I kept an eye on Orlick after that night, and, whenever circumstances
were favorable to his dancing at Biddy, got before him to obscure that
demonstration. He had struck root in Joe's establishment, by reason
of my sister's sudden fancy for him, or I should have tried to get him
dismissed. He quite understood and reciprocated my good intentions, as I
had reason to know thereafter.
And now, because my mind was not confused enough before, I complicated
its confusion fifty thousand-fold, by having states and seasons when I
was clear that Biddy was immeasurably better than Estella, and that the
plain honest working life to which I was born had nothing in it to
be ashamed of, but offered me sufficient means of self-respect
and happiness.
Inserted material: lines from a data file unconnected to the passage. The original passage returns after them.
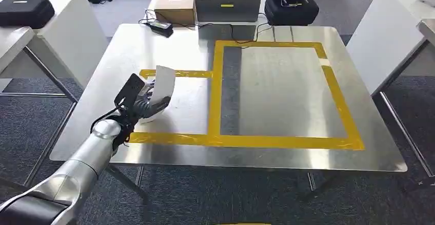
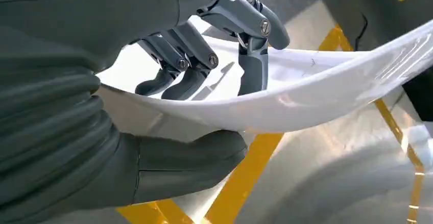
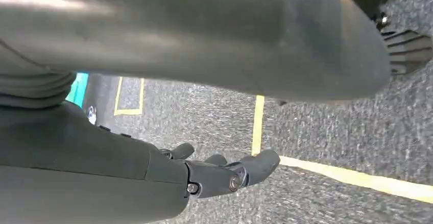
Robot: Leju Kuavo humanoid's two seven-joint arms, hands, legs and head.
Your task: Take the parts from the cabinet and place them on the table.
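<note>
Right hand [image 3: 224,175], fingers loosely extended, empty, above grey carpet [image 3: 332,132] with yellow lines [image 3: 357,178].

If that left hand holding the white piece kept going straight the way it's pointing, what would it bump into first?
Probably the yellow tape line on the metal table, then the black power adapter at the far edge. The left hand holding the white part seems to be above the tabletop, though depth is unclear.

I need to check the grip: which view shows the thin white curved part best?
The left wrist view: the thin white curved part sits close-up between the left robot hand's fingers and thumb. The head view shows it small; the right wrist view faces carpet.
</note>
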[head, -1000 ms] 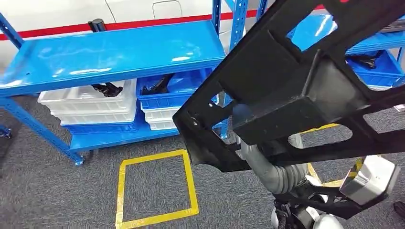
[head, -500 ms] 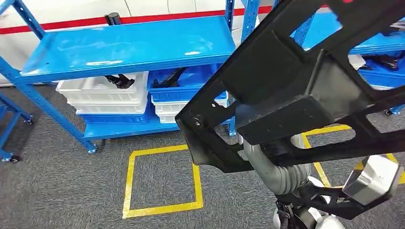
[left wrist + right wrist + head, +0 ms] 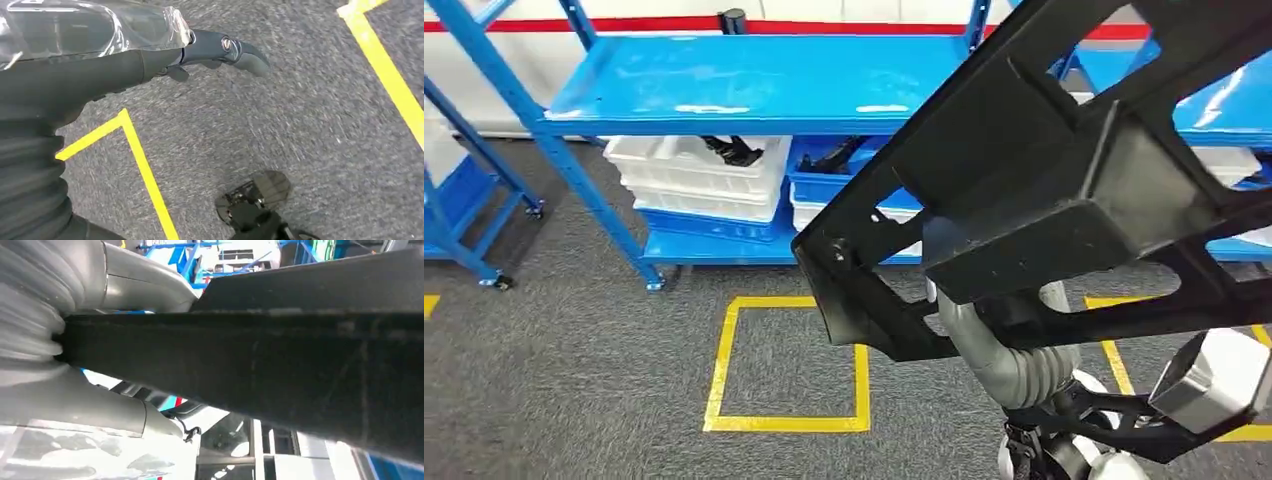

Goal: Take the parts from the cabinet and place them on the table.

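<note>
From the head view, a large black part is carried high in front of the blue cabinet; the right wrist view shows the right hand gripping its edge. White bins on the lower shelf hold small dark parts. The left hand hangs over carpet; its grip is unclear.

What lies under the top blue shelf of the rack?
Under the top blue shelf: stacked white trays holding a dark part, then a blue bin on white trays. The large black part covers whatever lies further right.
</note>
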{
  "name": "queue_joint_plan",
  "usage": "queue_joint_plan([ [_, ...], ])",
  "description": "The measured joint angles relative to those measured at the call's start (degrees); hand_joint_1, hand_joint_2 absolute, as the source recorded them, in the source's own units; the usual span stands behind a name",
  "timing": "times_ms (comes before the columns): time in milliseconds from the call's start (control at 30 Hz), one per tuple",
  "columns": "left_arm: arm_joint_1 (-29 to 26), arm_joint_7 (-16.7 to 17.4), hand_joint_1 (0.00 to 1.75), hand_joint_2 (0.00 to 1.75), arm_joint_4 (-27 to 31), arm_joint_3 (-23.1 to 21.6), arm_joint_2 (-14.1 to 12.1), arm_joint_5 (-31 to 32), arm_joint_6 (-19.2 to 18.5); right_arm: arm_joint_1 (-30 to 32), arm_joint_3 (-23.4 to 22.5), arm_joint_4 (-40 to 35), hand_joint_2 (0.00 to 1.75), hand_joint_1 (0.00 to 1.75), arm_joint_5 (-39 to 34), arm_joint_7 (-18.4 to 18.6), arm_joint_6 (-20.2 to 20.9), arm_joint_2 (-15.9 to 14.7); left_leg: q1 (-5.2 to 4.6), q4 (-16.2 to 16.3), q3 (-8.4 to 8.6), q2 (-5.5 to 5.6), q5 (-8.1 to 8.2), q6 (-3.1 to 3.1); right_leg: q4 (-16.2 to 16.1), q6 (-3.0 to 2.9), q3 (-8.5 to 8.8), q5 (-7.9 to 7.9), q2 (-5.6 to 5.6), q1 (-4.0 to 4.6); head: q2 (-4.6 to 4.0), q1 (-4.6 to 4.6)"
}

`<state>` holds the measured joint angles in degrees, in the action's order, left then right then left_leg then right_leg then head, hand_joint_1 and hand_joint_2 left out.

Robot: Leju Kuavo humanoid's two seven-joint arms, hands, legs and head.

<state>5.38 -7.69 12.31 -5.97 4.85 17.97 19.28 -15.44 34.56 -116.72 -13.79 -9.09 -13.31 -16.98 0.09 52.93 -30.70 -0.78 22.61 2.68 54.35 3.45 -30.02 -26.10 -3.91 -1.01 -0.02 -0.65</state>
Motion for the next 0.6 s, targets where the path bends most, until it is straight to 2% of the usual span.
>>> queue_joint_plan([
  [33,0.15,0.04,0.0,1.75,0.0,0.02,-0.02,0.02,0.0,0.09,-0.09,-0.09,1.75,1.75,0.0,-0.04,0.0,-0.02,0.03,0.02,-0.11,0.56,-0.18,0.47,4.76,-0.08,-2.05,-3.12,2.21,-0.02,0.02,-0.17],
  [100,0.3,0.07,0.0,1.75,0.0,0.0,0.0,0.02,0.0,0.26,-0.24,-0.13,1.75,1.75,0.0,-0.02,0.0,-0.2,-0.2,0.02,-0.29,1.68,-0.31,0.86,15.31,-0.05,-6.86,-7.96,3.37,0.09,0.02,-0.28],
  [133,0.2,0.13,0.0,1.75,0.0,0.0,0.07,0.02,-0.02,0.56,-0.24,-0.13,1.75,1.75,0.0,-0.02,0.0,-0.26,-0.38,0.02,-0.37,2.47,-0.39,0.98,19.99,-0.15,-9.13,-9.3,3.44,0.17,0.02,-0.31],
  [167,0.12,0.18,0.0,1.75,0.0,-0.02,0.09,0.02,-0.02,0.71,-0.26,-0.13,1.75,1.75,-0.02,-0.02,0.0,-0.28,-0.45,0.04,-0.41,3.04,-0.42,1.02,21.08,-0.22,-9.77,-9.19,3.44,0.21,0.02,-0.31],
  [200,0.0,0.26,0.0,1.75,0.0,-0.06,0.09,0.0,-0.02,0.79,-0.29,-0.13,1.75,1.75,-0.02,0.0,0.0,-0.31,-0.5,0.06,-0.4,3.69,-0.44,1.02,19.9,-0.39,-9.3,-8.01,3.45,0.23,0.02,-0.31],
  [267,-0.02,0.26,0.0,1.75,0.0,-0.13,0.07,-0.02,-0.02,0.79,-0.48,-0.2,1.75,1.75,0.0,-0.02,0.07,-0.33,-0.53,0.2,-0.27,5.53,-0.52,0.91,8.66,-0.97,-3.74,-1.95,4.2,0.23,0.02,-0.31],
  [300,0.01,0.26,0.0,1.75,0.0,-0.17,0.09,-0.02,-0.02,0.79,-0.55,-0.28,1.75,1.75,0.0,0.0,0.11,-0.33,-0.5,0.32,-0.24,6.24,-0.53,0.86,3.08,-1.26,-0.91,0.48,6.25,0.21,0.02,-0.33],
  [333,0.08,0.28,0.0,1.75,0.0,-0.24,0.13,-0.09,-0.02,0.88,-0.61,-0.35,1.75,1.75,0.0,-0.02,0.22,-0.35,-0.69,0.42,-0.57,6.79,-0.63,0.57,0.0,-1.52,0.52,0.14,9.54,0.11,0.02,-0.29],
  [367,0.15,0.31,0.0,1.75,0.0,-0.28,0.13,-0.2,-0.02,0.96,-0.66,-0.5,1.75,1.75,0.0,-0.02,0.24,-0.37,-0.64,0.71,-0.93,7.22,-0.76,0.32,-0.36,-1.32,0.22,0.55,8.8,0.09,0.02,-0.33],
  [433,-0.22,0.48,0.0,1.75,0.0,-0.28,0.13,-0.26,-0.02,1.08,-0.68,-0.59,1.75,1.75,0.0,-0.02,0.26,-0.41,-0.2,0.43,-1.45,8.2,-1.07,-0.28,-0.24,-1.47,0.07,0.59,7.88,0.35,0.02,-0.35],
  [467,-0.42,0.63,0.0,1.75,0.0,-0.28,0.11,-0.33,-0.02,1.04,-0.68,-0.61,1.75,1.75,0.0,-0.02,0.26,-0.46,-0.09,0.25,-1.5,8.6,-1.24,-0.55,-0.24,-1.65,0.05,0.66,7.5,0.45,0.02,-0.33],
  [500,-0.57,0.88,0.0,1.75,0.0,-0.28,0.09,-0.33,-0.02,1.06,-0.68,-0.68,1.75,1.75,0.0,-0.02,0.28,-0.46,-0.32,0.34,-1.79,9.17,-1.28,-0.79,-0.57,-2.08,0.07,0.95,6.74,0.13,0.02,-0.35],
  [533,-0.74,0.9,0.0,1.75,0.0,-0.35,0.15,-0.35,-0.02,0.99,-0.68,-0.92,1.75,1.75,0.0,0.0,0.37,-0.44,-0.4,1.46,-2.07,6.76,-0.3,-0.97,-0.69,-2.35,0.1,1.13,5.69,-0.06,0.02,-0.29],
  [567,-0.67,0.96,0.0,1.75,0.0,-0.37,0.11,-0.35,-0.02,1.25,-0.7,-1.07,1.75,1.75,0.02,-0.09,0.42,-0.44,-0.56,3.71,-3.13,4.15,1.39,-1.29,-0.69,-2.61,0.06,1.1,5.14,-0.05,0.0,0.09],
  [600,-0.56,1.05,0.0,1.75,0.0,-0.37,0.11,-0.35,0.02,1.43,-0.72,-1.22,1.75,1.75,0.04,-0.2,0.44,-0.46,-0.46,7.12,-4.74,2.76,3.4,-1.63,-0.68,-2.65,0.06,1.08,4.47,0.02,0.02,0.13],
])
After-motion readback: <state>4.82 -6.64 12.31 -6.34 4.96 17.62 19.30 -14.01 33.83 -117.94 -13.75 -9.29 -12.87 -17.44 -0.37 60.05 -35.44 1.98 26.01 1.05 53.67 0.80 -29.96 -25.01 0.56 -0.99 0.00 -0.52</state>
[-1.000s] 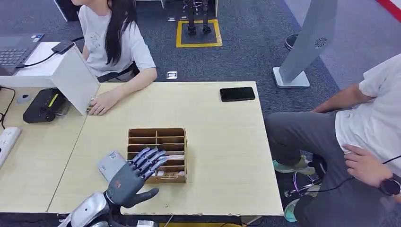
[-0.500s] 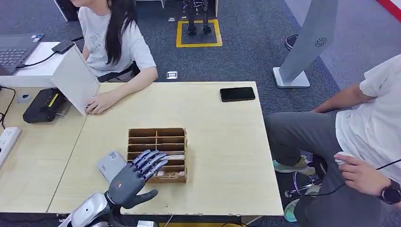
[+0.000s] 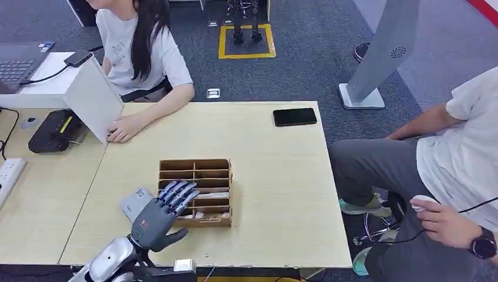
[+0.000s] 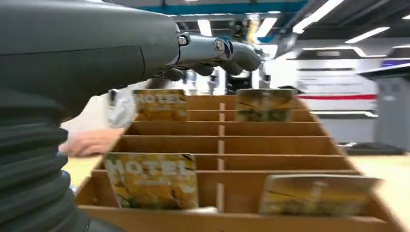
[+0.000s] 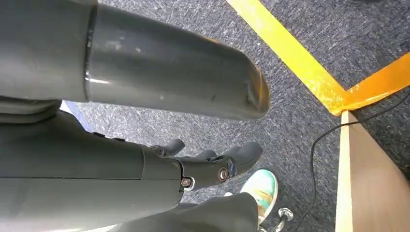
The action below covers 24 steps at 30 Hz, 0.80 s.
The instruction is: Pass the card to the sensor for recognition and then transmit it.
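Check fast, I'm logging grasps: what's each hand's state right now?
Left hand: open, holding nothing, over the card box.
Right hand: open, empty, hanging.

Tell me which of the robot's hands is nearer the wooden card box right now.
The left. The left hand hovers at the wooden card box, fingers stretched over its near-left compartments. The right hand hangs low beside the table, over the carpet.

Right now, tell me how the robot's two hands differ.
The left hand is raised over the table, fingers stretched above the wooden card organizer; the right hand hangs beside the table over grey carpet, fingers loosely curled. The left reaches toward hotel cards; the right is near none. Both hold nothing.
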Tool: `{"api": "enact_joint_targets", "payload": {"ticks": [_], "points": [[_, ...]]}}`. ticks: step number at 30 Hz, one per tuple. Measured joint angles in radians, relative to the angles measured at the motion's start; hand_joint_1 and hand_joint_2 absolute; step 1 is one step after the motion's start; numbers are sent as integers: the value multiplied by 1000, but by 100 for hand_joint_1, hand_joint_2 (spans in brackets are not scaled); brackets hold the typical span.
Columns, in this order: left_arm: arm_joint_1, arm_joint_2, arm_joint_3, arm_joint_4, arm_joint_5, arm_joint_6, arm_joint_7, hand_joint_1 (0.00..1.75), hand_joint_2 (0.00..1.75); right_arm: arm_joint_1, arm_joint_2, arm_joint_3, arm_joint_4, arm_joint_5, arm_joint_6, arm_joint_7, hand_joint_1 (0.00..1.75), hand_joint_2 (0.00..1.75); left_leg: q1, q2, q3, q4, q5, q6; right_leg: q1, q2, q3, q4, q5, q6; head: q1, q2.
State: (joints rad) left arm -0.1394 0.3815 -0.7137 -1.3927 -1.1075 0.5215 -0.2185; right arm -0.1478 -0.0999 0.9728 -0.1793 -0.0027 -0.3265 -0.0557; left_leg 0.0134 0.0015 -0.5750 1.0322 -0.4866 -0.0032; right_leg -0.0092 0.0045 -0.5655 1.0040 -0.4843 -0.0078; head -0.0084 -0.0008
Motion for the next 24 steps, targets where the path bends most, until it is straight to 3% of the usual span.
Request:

At those times, I would decide conclusively that my
disaffection to dear old Joe and the forge was gone, and that I was
growing up in a fair way to be partners with Joe and to keep company
with Biddy,--when all in a moment some confounding remembrance of the
Havisham days would fall upon me like a destructive missile, and scatter
my wits again. Scattered wits take a long time picking up; and often
before I had got them well together, they would be dispersed in all
directions by one stray thought, that perhaps after all Miss Havisham
was going to make my fortune when my time was out.
If my time had run out, it would have left me still at the height of my
perplexities, I dare say. It never did run out, however, but was brought
to a premature end, as I proceed to relate.